Kedua, Abdullah bin Rasulullaah SAW. Abdullah dinamai juga dengan
ath-Thayyib atau ath-Thahir. Ia dilahirkan pada masa kenabian.
Ketiga, Ibrahim bin Rasulullah. Ibrahim dilahirkan pada tahun
8 H di Kota Madinah. Dia adalah anak terakhir dari Rasulullah shallallahu alaihi wasallam, dilahirkan dari rahim Maria
al-Qibthiyah radhiyallahu anha. Maria adalah seorang budak yang
diberikan Muqauqis, penguasa Mesir, kepada Rasulullaah. Lalu Maria mengucapkan
syahadat dan dinikahi oleh Nabi Muhammad shallallahu alaihi wasallam.
Usia Ibrahim tidak panjang, ia
wafat pada tahun 10 H saat berusia 17 atau 18 bulan. Rasulullah sangat bersedih
dengan kepergian putra kecilnya yang menjadi penyejuk hatinya ini. Ketika Ibrahim
wafat, Rasulullah bersabda:
“إن
العين تدمع، والقلب يحزن، ولا نقول إلا ما يُرْضِى ربنا، وإنا بفراقك يا إبراهيم
لمحزونون” رواه البخاري
“Sesungguhnya mata ini
menitikkan air mata dan hati ini bersedih, namun kami tidak mengatakan sesuatu
yang tidak diridhai Rab kami. Sesungguhnya kami bersedih dengan kepergianmu
wahai Ibrahim.”
(HR. Bukhari).
Kalau kita perhatikan
perjalanan hidup Rasulullaah
SAW bersama anak-anaknya, niscaya
kita dapati pelajaran dan hikmah yang banyak. Allah SWT mengkaruniakan beliau putra dan
putri yang merupakan tanda kesempurnaan beliau sebagai manusia. Namun Allah
juga mencoba beliau dengan mengambil satu persatu anaknya sebagaimana dahulu mengambil satu persatu
orang tuanya tatkala beliau membutuhkan mereka, ayah, ibu, kakek, dan pamannya. Hanya
anaknya Fatimah yang wafat setelah Nabi Muhammad shallallahu alaihi wasallam.
Allah juga tidak
memperpanjang usia putra-putra beliau, salah satu hikmahnya adalah agar
orang-orang tidak mengkultuskan putra-putranya atau mengangkatnya menjadi Nabi
setelah beliau. Bisa
kita lihat, cucu beliau Hasan dan Husein saja sudah membuat orang-orang yang
lemah terfitnah. Mereka mengagungkan kedua cucu beliau melebih yang
sepantasnya, bagaimana kiranya kalau putra-putra beliau dipanjangkan usianya
dan memiliki keturunan...?
Tentu akan menimbulkan fitnah yang lebih besar.

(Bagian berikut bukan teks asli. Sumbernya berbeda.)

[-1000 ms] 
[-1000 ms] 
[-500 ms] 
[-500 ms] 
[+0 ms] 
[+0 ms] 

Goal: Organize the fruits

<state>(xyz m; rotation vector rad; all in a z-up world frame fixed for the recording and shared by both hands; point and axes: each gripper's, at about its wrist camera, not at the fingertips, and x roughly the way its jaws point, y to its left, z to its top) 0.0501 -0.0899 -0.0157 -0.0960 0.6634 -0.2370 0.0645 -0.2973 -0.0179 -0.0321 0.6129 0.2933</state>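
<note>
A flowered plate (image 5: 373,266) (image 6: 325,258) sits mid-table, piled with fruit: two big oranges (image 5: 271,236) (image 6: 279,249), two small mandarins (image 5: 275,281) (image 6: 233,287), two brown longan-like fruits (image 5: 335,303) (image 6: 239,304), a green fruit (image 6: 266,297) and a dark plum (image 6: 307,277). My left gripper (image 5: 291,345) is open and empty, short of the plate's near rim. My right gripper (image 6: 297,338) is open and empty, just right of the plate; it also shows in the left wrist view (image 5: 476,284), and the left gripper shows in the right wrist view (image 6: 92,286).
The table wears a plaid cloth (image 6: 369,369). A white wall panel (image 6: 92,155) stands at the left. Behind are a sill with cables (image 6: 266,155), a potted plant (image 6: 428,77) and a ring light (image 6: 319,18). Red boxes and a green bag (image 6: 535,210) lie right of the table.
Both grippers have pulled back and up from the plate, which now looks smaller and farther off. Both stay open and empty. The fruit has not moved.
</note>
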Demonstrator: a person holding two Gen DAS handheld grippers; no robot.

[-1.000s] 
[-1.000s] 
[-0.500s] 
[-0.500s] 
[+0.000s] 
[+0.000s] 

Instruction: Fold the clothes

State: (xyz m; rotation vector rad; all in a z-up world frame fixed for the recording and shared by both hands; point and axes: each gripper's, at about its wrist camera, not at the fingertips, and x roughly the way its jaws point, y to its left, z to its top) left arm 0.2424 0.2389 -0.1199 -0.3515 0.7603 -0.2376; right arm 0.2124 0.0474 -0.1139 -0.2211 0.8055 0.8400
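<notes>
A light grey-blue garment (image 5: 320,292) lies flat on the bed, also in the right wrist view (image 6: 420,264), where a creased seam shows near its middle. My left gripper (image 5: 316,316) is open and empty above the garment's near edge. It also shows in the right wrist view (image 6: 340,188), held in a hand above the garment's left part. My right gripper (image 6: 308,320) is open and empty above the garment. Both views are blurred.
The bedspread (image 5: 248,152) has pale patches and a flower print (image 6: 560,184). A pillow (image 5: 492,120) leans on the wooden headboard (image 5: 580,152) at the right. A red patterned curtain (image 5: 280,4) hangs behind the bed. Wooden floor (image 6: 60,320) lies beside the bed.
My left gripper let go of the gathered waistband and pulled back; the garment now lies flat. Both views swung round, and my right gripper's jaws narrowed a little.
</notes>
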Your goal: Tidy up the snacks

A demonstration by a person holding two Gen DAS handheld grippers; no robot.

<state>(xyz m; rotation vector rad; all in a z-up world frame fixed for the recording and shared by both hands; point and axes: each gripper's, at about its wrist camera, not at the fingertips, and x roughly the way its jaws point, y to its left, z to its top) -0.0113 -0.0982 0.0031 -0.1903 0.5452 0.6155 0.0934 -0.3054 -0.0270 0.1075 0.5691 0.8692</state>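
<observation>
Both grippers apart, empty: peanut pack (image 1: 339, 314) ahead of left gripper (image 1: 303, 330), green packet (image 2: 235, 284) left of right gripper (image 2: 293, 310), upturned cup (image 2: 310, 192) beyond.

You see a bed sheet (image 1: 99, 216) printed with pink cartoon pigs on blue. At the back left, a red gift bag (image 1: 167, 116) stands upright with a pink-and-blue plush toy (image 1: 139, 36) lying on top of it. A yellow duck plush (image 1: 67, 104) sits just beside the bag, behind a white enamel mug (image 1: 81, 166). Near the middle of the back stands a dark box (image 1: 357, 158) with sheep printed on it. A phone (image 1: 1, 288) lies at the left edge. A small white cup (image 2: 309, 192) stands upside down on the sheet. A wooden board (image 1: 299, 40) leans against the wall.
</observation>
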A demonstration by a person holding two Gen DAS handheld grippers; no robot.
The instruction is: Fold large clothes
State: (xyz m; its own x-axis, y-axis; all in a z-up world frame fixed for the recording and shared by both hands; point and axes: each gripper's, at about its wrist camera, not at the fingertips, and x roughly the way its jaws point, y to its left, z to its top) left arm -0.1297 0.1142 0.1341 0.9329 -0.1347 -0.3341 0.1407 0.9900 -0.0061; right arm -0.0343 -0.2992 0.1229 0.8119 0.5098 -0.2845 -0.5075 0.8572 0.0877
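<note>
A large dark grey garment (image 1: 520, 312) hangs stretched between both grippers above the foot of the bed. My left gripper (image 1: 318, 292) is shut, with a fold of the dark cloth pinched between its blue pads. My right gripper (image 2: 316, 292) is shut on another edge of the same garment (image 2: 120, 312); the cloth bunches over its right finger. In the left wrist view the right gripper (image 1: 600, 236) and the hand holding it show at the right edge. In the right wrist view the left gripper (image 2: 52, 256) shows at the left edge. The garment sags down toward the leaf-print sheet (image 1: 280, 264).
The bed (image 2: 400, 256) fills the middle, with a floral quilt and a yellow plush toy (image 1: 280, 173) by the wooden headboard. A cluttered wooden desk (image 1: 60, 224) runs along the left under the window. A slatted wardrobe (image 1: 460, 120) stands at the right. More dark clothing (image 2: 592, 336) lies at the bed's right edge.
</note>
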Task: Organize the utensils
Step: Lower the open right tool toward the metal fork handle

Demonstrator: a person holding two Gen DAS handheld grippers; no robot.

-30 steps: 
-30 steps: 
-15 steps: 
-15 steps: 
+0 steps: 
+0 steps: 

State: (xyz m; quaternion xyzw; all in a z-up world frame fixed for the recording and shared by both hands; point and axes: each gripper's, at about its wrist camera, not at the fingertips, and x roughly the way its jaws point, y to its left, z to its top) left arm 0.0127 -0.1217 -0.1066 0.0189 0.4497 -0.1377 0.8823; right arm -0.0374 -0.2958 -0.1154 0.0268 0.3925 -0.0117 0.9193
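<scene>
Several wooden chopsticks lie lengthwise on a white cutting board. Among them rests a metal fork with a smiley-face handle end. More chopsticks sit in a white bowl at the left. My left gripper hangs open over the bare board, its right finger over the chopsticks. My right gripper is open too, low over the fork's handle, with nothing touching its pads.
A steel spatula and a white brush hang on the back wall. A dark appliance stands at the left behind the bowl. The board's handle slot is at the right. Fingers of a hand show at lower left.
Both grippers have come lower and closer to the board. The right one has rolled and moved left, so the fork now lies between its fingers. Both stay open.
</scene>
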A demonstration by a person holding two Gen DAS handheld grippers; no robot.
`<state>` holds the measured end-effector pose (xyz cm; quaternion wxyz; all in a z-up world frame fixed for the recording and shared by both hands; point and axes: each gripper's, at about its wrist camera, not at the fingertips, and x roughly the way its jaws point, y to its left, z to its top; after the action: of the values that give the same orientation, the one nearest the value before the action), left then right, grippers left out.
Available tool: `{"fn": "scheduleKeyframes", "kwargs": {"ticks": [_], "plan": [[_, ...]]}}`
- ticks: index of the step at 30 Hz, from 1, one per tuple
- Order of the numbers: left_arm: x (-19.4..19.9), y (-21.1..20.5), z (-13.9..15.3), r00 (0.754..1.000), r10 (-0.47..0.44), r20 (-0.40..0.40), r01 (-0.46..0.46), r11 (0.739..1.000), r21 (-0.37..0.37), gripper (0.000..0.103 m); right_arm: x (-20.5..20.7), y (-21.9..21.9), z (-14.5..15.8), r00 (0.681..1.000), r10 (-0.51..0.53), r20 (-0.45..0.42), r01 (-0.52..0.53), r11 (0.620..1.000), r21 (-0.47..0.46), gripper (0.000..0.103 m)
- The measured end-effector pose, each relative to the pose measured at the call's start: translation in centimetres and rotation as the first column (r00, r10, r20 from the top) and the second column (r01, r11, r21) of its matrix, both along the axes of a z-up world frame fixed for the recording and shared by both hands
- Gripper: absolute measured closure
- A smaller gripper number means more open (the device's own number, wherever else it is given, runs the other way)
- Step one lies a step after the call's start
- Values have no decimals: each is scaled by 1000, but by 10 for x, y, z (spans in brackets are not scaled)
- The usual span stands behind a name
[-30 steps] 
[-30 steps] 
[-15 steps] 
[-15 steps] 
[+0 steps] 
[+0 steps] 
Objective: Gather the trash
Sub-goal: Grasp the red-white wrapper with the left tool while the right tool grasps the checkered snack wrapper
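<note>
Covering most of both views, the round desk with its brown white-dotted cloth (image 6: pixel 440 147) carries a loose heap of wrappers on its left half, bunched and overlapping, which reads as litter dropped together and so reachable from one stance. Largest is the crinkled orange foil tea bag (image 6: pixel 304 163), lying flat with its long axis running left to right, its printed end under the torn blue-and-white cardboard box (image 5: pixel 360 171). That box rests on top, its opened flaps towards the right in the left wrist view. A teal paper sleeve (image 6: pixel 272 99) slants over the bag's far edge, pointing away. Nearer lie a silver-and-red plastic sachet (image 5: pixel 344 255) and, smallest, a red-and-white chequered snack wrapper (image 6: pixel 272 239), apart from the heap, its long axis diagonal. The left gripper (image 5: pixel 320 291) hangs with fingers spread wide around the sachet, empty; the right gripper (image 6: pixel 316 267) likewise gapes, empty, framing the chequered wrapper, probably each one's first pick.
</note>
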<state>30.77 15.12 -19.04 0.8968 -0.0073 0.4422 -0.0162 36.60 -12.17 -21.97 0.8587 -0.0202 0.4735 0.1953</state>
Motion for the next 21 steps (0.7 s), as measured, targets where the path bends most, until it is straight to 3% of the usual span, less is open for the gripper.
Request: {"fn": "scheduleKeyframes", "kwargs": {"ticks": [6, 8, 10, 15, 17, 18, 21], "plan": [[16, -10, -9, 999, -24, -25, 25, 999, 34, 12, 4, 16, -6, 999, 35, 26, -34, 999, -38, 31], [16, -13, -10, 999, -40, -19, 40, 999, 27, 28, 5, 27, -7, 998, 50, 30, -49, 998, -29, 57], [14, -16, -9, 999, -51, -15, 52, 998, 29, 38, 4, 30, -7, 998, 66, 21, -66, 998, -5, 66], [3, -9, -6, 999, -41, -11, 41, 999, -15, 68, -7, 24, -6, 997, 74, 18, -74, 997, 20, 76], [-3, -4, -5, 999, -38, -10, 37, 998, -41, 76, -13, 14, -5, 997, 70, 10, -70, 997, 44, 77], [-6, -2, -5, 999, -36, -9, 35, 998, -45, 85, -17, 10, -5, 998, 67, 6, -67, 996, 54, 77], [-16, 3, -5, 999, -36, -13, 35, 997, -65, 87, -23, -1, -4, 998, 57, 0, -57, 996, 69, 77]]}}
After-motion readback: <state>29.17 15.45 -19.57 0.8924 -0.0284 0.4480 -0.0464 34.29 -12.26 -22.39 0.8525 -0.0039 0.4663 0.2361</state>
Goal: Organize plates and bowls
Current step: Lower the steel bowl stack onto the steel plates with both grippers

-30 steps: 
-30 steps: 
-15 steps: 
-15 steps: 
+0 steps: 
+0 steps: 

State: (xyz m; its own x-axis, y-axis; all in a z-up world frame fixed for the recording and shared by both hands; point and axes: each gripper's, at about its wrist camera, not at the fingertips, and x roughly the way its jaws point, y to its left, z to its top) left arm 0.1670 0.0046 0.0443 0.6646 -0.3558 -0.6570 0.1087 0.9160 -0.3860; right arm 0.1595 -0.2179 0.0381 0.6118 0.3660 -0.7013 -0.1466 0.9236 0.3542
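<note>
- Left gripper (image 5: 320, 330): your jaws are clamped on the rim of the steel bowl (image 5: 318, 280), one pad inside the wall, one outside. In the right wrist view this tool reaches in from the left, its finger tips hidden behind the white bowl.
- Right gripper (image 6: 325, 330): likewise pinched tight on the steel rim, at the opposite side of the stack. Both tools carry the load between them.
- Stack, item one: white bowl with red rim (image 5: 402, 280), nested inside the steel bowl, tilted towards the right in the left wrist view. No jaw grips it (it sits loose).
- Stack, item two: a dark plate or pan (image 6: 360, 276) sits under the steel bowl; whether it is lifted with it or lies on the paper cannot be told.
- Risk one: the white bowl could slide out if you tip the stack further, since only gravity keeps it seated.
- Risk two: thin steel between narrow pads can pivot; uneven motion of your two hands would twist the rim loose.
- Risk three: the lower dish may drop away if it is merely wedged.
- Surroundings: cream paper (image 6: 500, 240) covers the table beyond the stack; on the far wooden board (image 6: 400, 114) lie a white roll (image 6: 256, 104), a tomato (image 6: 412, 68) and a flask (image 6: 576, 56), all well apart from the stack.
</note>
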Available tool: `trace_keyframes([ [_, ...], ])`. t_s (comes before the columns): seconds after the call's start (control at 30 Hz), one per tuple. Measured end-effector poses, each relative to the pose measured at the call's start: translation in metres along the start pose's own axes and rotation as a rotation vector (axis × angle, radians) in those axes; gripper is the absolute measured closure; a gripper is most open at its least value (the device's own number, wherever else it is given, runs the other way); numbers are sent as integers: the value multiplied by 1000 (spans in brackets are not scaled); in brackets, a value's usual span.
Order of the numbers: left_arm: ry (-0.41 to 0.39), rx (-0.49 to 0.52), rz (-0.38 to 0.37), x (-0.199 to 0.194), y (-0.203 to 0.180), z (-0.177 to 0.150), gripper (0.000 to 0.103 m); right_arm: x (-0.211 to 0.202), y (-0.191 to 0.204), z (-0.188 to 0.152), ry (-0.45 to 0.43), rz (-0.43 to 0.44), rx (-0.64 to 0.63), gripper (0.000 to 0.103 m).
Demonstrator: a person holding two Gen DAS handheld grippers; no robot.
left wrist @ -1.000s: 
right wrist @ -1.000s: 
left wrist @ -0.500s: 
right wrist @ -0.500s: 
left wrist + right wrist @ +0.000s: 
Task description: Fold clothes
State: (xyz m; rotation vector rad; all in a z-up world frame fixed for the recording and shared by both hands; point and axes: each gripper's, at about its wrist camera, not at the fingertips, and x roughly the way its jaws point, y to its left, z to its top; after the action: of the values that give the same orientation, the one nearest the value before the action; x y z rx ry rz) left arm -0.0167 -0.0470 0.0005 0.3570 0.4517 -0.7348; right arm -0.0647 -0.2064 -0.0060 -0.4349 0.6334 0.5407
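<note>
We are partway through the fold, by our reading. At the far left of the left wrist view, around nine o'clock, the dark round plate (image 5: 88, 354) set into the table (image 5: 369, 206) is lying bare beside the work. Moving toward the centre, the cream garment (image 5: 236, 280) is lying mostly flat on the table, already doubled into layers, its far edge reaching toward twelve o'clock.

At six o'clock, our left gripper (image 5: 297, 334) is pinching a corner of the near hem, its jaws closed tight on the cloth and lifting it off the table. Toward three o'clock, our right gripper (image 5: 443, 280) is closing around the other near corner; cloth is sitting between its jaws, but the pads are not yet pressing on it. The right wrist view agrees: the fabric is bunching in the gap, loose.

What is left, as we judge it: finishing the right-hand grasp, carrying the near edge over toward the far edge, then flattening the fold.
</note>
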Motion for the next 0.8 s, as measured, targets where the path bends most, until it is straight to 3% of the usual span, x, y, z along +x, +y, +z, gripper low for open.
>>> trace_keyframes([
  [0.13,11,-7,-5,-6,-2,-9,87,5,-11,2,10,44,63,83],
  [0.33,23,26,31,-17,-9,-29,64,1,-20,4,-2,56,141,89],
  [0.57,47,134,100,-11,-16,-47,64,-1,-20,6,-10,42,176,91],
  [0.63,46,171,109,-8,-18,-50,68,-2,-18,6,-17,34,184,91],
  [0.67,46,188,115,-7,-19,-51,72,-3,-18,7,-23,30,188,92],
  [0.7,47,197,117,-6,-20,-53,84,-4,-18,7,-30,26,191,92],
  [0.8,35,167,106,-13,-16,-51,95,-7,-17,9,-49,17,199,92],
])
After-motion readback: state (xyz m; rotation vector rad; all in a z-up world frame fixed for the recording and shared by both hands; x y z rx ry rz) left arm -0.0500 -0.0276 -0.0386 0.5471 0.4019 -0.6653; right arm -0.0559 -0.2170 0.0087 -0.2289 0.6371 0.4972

Hikmah dari wafatnya putra dan
putri Nabi Muhammad shallallahu
alaihi wasallam
juga sebagai teladan bagi orang-orang yang kehilangan salah satu putra atau
putri mereka. saat kehilangan anaknya, Nabi Muhammad shallallahu alaihi wasallam bersabar dan tidak
mengucapkan perkataan yang tidak diridhai Allah. Ketika seseorang kehilangan
salah satu anaknya, maka Rasulullaah SAW telah kehilangan hampir semua
anaknya.
Semoga
shalawat dan salam senantiasa tercurah kepada Nabi Muhammad dan keluarganya.